Blanca me contó una vez que había matado un
pájaro. Un pajarito, más bien. Se había caído de un nido que
había en alguno de los árboles del patio y el jardinero lo llevó
a la casa para que lo cuidaran. Blanca tendría doce o trece años y
faltaban apenas un par de años para que se escapara de aquella casa
y aquella familia. Pero en ese momento todavía era una niña y tenía
los típicos caprichos de las adolescentes que arman berrinches si no
se hace lo que ellas quieren. Se empeñó en cuidar al pichón ella
misma a pesar de que la cocinera le explicó que tenía que
alimentarlo cada vez que pidiera comida, de día y de noche.
Al principio mostró una dedicación que asombró
a todo el mundo. Mojaba migas de pan en una taza con leche tibia y
cada vez que el pichón piaba y abría la boca, ahí estaba ella con
el pan y la leche.
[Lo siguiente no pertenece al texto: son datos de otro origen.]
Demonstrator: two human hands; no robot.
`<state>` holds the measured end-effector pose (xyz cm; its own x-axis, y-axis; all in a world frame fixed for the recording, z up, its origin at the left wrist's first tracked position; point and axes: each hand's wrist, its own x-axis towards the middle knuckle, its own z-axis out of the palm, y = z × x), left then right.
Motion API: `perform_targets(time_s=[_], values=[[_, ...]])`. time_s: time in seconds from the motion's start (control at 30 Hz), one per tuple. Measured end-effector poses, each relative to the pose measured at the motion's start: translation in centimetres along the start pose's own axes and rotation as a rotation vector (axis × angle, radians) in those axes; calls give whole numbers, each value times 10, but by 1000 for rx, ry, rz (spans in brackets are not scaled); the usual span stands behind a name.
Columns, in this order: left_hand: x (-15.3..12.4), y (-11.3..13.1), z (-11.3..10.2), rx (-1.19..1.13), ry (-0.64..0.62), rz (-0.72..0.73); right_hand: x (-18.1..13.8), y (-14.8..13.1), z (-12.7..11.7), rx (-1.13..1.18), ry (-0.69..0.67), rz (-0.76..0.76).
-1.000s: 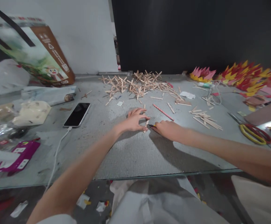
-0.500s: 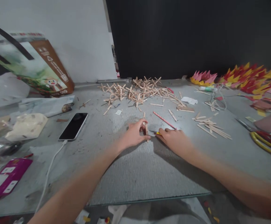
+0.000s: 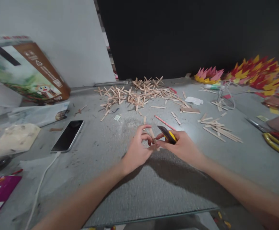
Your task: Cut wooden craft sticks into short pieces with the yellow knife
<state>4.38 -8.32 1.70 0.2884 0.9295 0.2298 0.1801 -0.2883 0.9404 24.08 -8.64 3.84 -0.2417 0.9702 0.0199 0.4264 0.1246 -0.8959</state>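
My left hand (image 3: 136, 150) is lifted a little off the grey table (image 3: 139, 188), its fingers pinched on a short wooden stick (image 3: 152, 134). My right hand (image 3: 181, 147) meets it from the right and grips a yellow-and-black utility knife (image 3: 168, 135), blade end pointing up and left. The two hands touch at the stick. Behind them lies a heap of glued wooden stick crosses (image 3: 134, 92). A pink pencil (image 3: 164, 122) lies just beyond my right hand.
A phone (image 3: 67, 135) on a white cable lies at the left, near a tilted printed box (image 3: 26, 70) and plastic bags. Loose sticks (image 3: 217, 129) and yellow-handled scissors (image 3: 275, 140) lie at the right. Red and yellow paper spikes (image 3: 257, 75) line the back right.
Both hands have risen off the table with the stick and the knife; before, the stick was pressed flat and the knife tip lay against it. The camera has tilted and shifted right.
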Motion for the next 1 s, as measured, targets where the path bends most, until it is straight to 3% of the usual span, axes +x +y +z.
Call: perform_targets(time_s=[0.27,0.47,0.63,0.83,1.0], values=[[-7,1,6,38,-26,22,-2,3,7,155,-23,16],[-2,-2,-6,-164,-183,-48,0,5,2,36,-8,33],[5,-5,-8,-223,-92,-186,3,9,-2,-79,33,5],[5,0,-5,-369,53,-121,4,10,-5,93,306,-4],[3,4,-1,-496,-3,-187,3,9,-4,79,227,84]])
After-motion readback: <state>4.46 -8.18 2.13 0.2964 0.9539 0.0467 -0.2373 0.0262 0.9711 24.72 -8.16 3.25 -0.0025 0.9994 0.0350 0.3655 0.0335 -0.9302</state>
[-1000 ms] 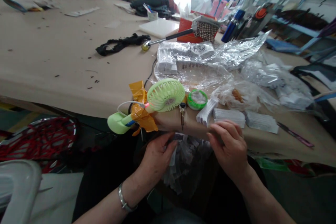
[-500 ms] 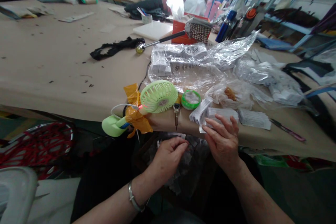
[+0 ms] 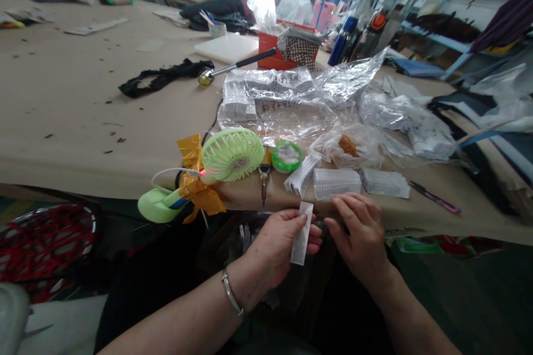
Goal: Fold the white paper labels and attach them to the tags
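Just past the table's front edge, my left hand (image 3: 280, 244) pinches a narrow white label strip (image 3: 302, 234) between thumb and fingers. To its right is my right hand (image 3: 361, 230), fingers loosely bent and apart, with nothing visible in it. Its fingertips are close to a stack of white labels (image 3: 336, 183) at the table edge; whether they touch it I cannot tell. A second label stack (image 3: 385, 183) lies to the right of that one, and a slanted bundle of labels (image 3: 302, 175) to its left.
A green fan (image 3: 234, 155) is fixed with orange tape (image 3: 202, 194) at the table edge, beside a soldering-iron-like tool (image 3: 264, 182). Nearby are a green round tub (image 3: 286, 157) with white filling, a purplish cutter (image 3: 437, 198), and clear plastic bags (image 3: 287, 119) behind.
My left hand now holds a white label strip out in view and has moved right. My right hand has come away from the slanted bundle. The camera view has shifted to the right.
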A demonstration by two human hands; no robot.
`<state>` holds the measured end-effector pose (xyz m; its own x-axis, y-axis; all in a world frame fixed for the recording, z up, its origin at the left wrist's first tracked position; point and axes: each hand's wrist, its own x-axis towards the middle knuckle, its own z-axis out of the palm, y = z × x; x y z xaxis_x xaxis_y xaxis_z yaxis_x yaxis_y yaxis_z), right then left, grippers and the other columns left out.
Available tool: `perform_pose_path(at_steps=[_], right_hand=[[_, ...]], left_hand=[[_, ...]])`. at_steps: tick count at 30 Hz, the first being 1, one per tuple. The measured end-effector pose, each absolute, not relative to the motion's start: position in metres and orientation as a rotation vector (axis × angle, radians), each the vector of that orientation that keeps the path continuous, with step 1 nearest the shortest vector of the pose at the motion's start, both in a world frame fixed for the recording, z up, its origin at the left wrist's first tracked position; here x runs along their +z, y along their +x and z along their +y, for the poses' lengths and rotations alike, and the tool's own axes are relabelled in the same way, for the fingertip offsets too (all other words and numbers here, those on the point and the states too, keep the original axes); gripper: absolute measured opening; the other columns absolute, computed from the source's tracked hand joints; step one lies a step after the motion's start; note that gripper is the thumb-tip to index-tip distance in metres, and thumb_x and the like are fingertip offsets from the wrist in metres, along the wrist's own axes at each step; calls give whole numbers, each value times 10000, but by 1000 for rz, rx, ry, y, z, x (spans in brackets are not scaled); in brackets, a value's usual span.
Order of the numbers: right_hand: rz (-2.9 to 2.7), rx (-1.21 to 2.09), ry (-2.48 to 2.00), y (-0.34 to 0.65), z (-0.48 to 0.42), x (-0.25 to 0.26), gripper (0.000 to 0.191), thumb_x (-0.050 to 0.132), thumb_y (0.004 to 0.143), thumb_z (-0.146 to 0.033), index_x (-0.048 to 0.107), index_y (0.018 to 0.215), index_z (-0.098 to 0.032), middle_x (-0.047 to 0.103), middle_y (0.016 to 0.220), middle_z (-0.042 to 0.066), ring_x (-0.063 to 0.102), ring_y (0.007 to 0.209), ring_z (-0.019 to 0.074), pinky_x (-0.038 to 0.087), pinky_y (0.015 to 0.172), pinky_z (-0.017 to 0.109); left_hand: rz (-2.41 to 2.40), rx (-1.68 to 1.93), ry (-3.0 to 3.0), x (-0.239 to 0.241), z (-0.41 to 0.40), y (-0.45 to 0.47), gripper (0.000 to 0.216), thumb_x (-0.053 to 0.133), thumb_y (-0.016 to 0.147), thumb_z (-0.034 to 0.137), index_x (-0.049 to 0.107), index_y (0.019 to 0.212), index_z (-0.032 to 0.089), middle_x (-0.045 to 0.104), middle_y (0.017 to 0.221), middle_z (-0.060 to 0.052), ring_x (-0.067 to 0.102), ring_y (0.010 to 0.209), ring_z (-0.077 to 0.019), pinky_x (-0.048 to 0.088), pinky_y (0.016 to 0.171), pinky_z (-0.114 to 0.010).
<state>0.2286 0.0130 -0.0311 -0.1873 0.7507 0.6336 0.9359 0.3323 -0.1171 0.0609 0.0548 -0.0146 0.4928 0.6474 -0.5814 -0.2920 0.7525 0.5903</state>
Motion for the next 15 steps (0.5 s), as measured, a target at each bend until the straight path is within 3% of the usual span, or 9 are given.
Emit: perform_pose_path(at_steps=[3,9,15], right_hand=[[-1986,-527,-1633,241,23,-37,282,594,848,-221,630,1118,-147,652,1075,127,538,1064,293,416,933,472],[-1927,-499,-1494,249,27,-44,137,603,838,-155,692,931,-202,706,923,57,602,949,219,446,900,396],[-1846,-242,-1266,243,17,-36,205,620,806,-104,680,942,-245,697,926,36,607,984,217,481,891,434]], left_hand=[[940,571,501,-19,52,61,141,588,834,224,633,876,97,657,692,-69,615,531,-119,507,517,-223],[936,553,511,-21,53,62,138,584,840,229,622,881,102,656,690,-64,611,515,-112,505,510,-216],[891,454,462,-13,57,66,154,540,847,197,641,883,86,664,695,-87,596,492,-115,503,528,-245]])
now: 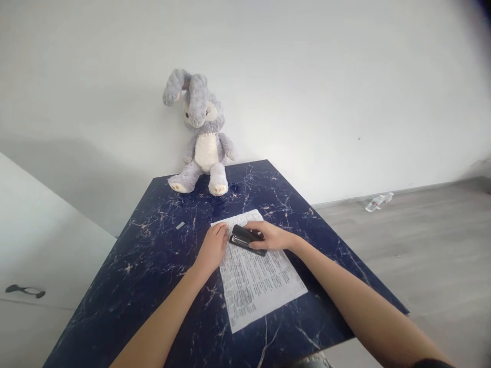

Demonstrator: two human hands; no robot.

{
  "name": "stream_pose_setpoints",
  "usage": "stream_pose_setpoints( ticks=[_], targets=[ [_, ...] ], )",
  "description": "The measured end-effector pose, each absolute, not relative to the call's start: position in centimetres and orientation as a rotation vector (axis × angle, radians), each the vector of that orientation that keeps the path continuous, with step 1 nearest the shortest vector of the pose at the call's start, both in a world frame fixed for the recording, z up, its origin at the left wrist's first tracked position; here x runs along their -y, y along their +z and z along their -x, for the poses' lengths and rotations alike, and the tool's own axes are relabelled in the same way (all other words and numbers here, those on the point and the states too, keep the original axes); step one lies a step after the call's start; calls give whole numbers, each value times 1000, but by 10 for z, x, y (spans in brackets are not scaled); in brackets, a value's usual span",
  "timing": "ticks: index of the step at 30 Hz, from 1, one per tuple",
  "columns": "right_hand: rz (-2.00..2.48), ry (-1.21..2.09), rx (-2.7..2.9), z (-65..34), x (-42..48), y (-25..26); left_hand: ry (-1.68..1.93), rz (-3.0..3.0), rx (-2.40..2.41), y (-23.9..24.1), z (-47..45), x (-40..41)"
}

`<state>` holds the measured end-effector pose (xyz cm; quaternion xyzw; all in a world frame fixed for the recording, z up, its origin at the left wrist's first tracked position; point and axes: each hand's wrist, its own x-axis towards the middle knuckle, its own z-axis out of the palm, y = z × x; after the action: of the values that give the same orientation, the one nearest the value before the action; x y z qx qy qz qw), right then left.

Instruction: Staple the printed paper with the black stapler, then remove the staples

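- In the head view, the printed sheet [264, 299] lies on the dark blue table [134, 286], slightly turned, with its near edge toward 6 o'clock, probably so that both arms can reach it easily.
- The black stapler [242, 233] is over the upper part of this sheet, at 12 o'clock from its centre. Its narrow gap looks to 10 o'clock, toward the upper left corner.
- The right hand [268, 236] holds the stapler: the thumb is on the near side and the other fingers are on the far side, a grip that seems good for squeezing.
- The left hand [215, 247] is at 10 o'clock, its fingers close together at the sheet's edge, perhaps to keep the paper steady. Whether they pinch it or only rest, I cannot tell.
- The plush rabbit [207, 152] sits at 11 o'clock near the wall [326, 92], probably there to leave the working place free.
- A small grey piece [180, 225] lies at 10 o'clock, apart from the sheet.
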<state>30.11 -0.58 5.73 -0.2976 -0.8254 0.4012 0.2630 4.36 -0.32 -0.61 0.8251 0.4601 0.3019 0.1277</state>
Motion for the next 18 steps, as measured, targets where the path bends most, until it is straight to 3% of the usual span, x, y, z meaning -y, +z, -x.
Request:
stream_pose_setpoints(
  ticks=[6, 13, 18],
  targets=[
    [698, 1511, 2248, -326, -2, 60, 917, -2364, -1327, -8, -34, -5],
    [635, 1780, 2034, -316, 0, 56, 1030, -2028, -1539, 8, -46, -9],
    [678, 1568, 2186, -314, 2, 56, 1538, -1541, -1379, 7, -38, -19]
  ],
)
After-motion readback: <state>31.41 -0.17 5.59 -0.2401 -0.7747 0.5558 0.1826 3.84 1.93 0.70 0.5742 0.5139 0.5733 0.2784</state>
Cuando el pichón se sentía lleno y se dormía,
satisfecho y panzudo, Blanca se quedaba mirándolo con una devoción
que a todos les parecía auténtica y seguro que a ella también. Dos
días y dos noches le duró el entusiasmo. Al tercer día unas primas
la invitaron a la piscina del Círculo Militar. Pidió permiso y su
abuela le recordó que se había comprometido a cuidar al pichón.
Ella prometió que iba a regresar en dos horas, que dejaría al
pichón bien alimentado y que no le iba a pasar nada.
Como era de esperar, Blanca regresó al final de
la tarde, feliz y despreocupada. Venía con el pelo todavía mojado y
la piel tostada por el sol. Le bastó entrar en la casa para
acordarse del pichón que había dejado abandonado. Lo encontró frío
y espichado como una de esas bombas de cumpleaños que quedan tiradas
por el suelo al final de la fiesta. Inventó para ella misma un ritual funerario que la
hizo sentirse mejor, pero sobre todo importante. Todos en la casa la
vieron llorar, bajar las escaleras con su pájaro envuelto en un pañuelo,
arrodillarse en el patio de atrás y cavar un hueco en la tierra húmeda. Puso
flores y pedazos de grama sobre la sepultura mínima. Prendió una
vela que el viento apagó casi de inmediato.
Nadie se atrevió a
reclamarle que había dejado morir de hambre al pobre pájaro. Nunca
supo si alguien escuchó piar desesperado al pichón durante el
tiempo que tardó en morirse. Pero se dio cuenta de que ella no era
la única culpable y aprendió la lección definitiva que tarde o
temprano aprenden todos los adolescentes: que siempre puedes culpar a
los demás de tus propios fracasos. Aún así, el grito desesperado del
pichón moribundo la atormentó durante mucho tiempo. Lo escuchaba en
el medio de la noche y se despertaba llorando. La angustia llegó a
un punto que un día, sin que nadie la viera, desenterró al pájaro
para ver si de verdad seguía ahí.
El asco que le dio ver aquel cuerpo invadido de
gusanos y hormigas la curó para siempre de la nostalgia y de la
culpa. Cerró otra vez la tumba minúscula, sin que mediara ritual
alguno, y cuando todavía no se había limpiado la tierra de las
manos ya su atención estaba puesta en otra cosa. Nunca más quiso
tener mascotas. Le gustaban los gatos callejeros. Se paraba a
saludarlos al borde de las aceras y ellos le correspondían como si
reconocieran a uno de los suyos. Los perros le gustaban menos, pero
no podía ver de cerca a ningún pájaro, ni libre ni enjaulado.